Installé dans les bureaux d’Allison Johnson au parc Presidio de San Francisco qu’il utilise comme quartier général temporaire, Martin Varsavsky finalise sa campagne marketing en prévision du lancement de Prelude. Il s’est donné comme objectif de travailler sur l’évangélisation et l’éducation du marché plutôt que de s’appuyer sur la crainte des femmes de ne pas être mère. Cela veut dire encourager les femmes et leur gynécologues obstétriciens à faire régulièrement tester les dosage de l’hormone antimüllérienne (AMH) dont le niveau permet de déterminer leur capacité à concevoir. Il envisage une expansion nationale en développant un réseau de cliniques sélectives qui proposeront la méthode Prélude. Cette campagne de lancement est prévue pour ce mois-ci et Martin Varsavsky est confiant : « Le concept de Prelude va être un succès, si nous échouons, ce sera parce que nous n’avons pas réussi à ce que les Millenials se projettent concrètement dans leur avenir».  Il faut cependant garder en tête que les Millénials sont justement bien connus pour obtenir ce qu’ils veulent quand ils le veulent, alors pourquoi cela serait différent quand il s’agit de procréation ? « Les consommateurs ont maintenant le choix de la procréation grâce à Martin » nous déclare  Anne Wojcicki, la fondatrice et CEO de l’entreprise 23andMe qui est aussi l’amie du fondateur de Prelude Fertility.
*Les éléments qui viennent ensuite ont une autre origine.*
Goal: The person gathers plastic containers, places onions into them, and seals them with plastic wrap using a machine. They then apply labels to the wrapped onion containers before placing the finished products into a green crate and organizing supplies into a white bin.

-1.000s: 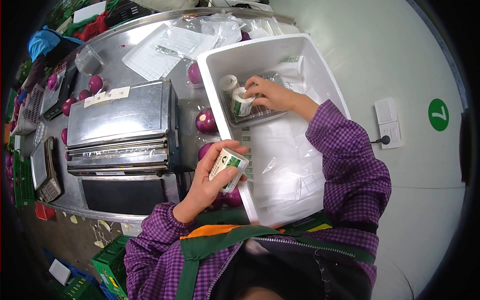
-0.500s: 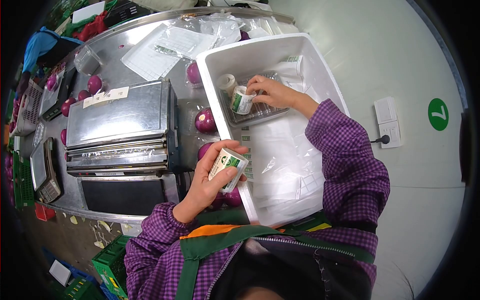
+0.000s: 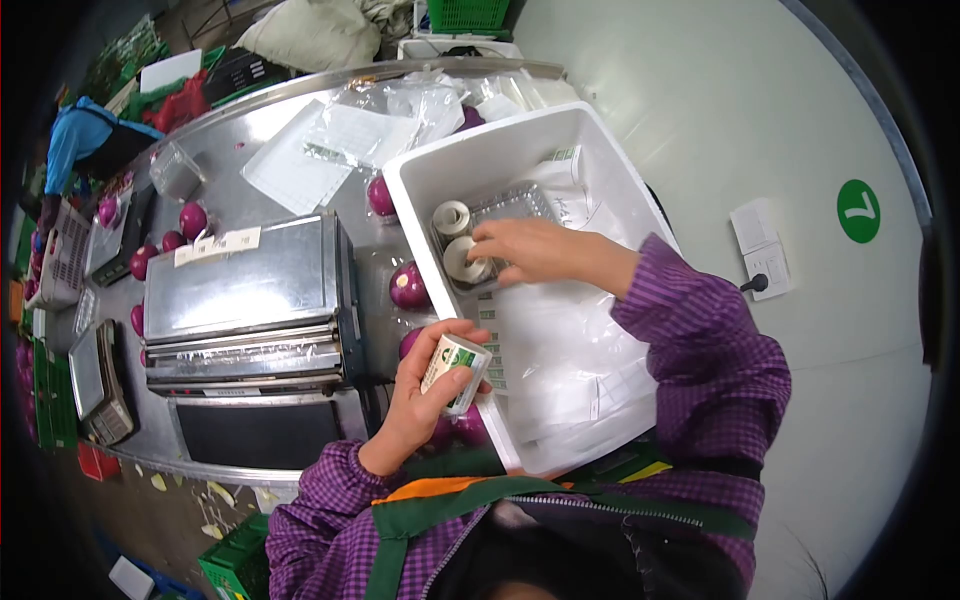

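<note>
Reaching into the white bin (image 3: 600, 150), the right hand (image 3: 525, 250) is pinching a label roll (image 3: 462, 262) in the clear tray (image 3: 520, 205). Lifting it straight up seems wisest, while the left hand (image 3: 425, 390) is gripping another roll (image 3: 452, 372).

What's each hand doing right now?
Left hand: closed around a label roll.
Right hand: fingers on a roll in the white bin; grip unclear.

A produce packing room, by the look of it.

A long steel table (image 3: 250, 150) carries a film-wrapping machine (image 3: 245, 300), weighing scales (image 3: 100, 385), clear plastic trays (image 3: 178, 172) and scattered purple onions (image 3: 192, 218), some already wrapped. Green crates (image 3: 235, 565) sit on the floor, vegetable scraps (image 3: 215, 495) lie below the table, and a numbered green disc (image 3: 858, 211) marks the wall.
</note>
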Demonstrator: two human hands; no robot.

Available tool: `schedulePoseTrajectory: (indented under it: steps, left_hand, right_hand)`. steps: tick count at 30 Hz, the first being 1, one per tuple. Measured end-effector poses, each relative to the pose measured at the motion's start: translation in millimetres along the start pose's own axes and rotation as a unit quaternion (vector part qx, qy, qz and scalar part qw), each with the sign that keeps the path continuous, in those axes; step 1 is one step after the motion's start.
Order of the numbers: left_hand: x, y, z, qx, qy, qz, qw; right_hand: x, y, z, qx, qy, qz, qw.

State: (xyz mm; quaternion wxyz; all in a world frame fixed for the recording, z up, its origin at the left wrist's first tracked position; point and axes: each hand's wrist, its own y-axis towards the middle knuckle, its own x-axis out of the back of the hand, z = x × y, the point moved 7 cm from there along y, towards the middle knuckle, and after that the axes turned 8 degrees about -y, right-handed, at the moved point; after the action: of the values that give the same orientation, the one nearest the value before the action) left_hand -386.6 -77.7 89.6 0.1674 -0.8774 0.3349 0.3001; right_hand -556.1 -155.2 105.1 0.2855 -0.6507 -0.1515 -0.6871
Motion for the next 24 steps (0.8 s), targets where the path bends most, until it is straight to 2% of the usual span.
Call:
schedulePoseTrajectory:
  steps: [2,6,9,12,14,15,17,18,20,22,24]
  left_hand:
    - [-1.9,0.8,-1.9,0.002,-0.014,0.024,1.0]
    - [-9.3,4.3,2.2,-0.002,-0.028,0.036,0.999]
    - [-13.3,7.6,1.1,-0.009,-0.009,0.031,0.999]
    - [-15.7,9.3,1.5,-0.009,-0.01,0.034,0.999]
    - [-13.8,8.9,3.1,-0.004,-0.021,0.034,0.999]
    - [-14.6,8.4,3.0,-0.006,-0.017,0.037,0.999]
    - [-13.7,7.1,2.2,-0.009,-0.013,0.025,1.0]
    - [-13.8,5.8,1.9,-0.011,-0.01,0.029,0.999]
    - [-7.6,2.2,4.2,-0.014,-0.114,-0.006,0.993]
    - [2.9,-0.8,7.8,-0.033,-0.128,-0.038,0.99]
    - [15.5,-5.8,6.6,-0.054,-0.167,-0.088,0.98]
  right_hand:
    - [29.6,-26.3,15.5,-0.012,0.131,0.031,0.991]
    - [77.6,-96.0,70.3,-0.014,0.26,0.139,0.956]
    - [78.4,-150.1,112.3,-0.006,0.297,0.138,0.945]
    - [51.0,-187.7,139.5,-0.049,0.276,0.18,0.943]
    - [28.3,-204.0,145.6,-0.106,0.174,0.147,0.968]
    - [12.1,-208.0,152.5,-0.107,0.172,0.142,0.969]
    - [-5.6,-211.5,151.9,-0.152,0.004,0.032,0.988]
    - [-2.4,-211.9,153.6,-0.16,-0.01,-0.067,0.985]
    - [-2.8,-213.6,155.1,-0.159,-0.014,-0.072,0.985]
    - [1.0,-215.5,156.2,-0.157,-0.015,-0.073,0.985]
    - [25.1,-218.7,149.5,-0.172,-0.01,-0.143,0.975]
Une étude récente ne s’est pas inquiétée de savoir si c’était ou non une bonne idée que les femmes jeunes congèlent leurs ovocytes mais c’est posé la question de savoir quel était le meilleur moment pour le faire ! Le docteur Tolga Mesen pense qu’avant de donner une réponse, il faut intégrer de nombreuses variables comme les taux de mariages, de naissances, de fausses couches et même les coûts engagés afin de déterminer la probabilité de succès et le potentiel d’utilisation des ovocytes congelés. Alors que de nombreuses femmes n’auront jamais besoin de congeler leurs ovocytes, le docteur Mesen est certain que ce procédé peut changer la vie de nombreuses autres femmes. L’âge idéal pour pour y avoir recours? Entre 31 et 33 ans.

Un âge parfait pour permettre à Martin Varsavsky  de faire de sa septième startup la plus belle de toutes… si les femmes américaines achètent le concept.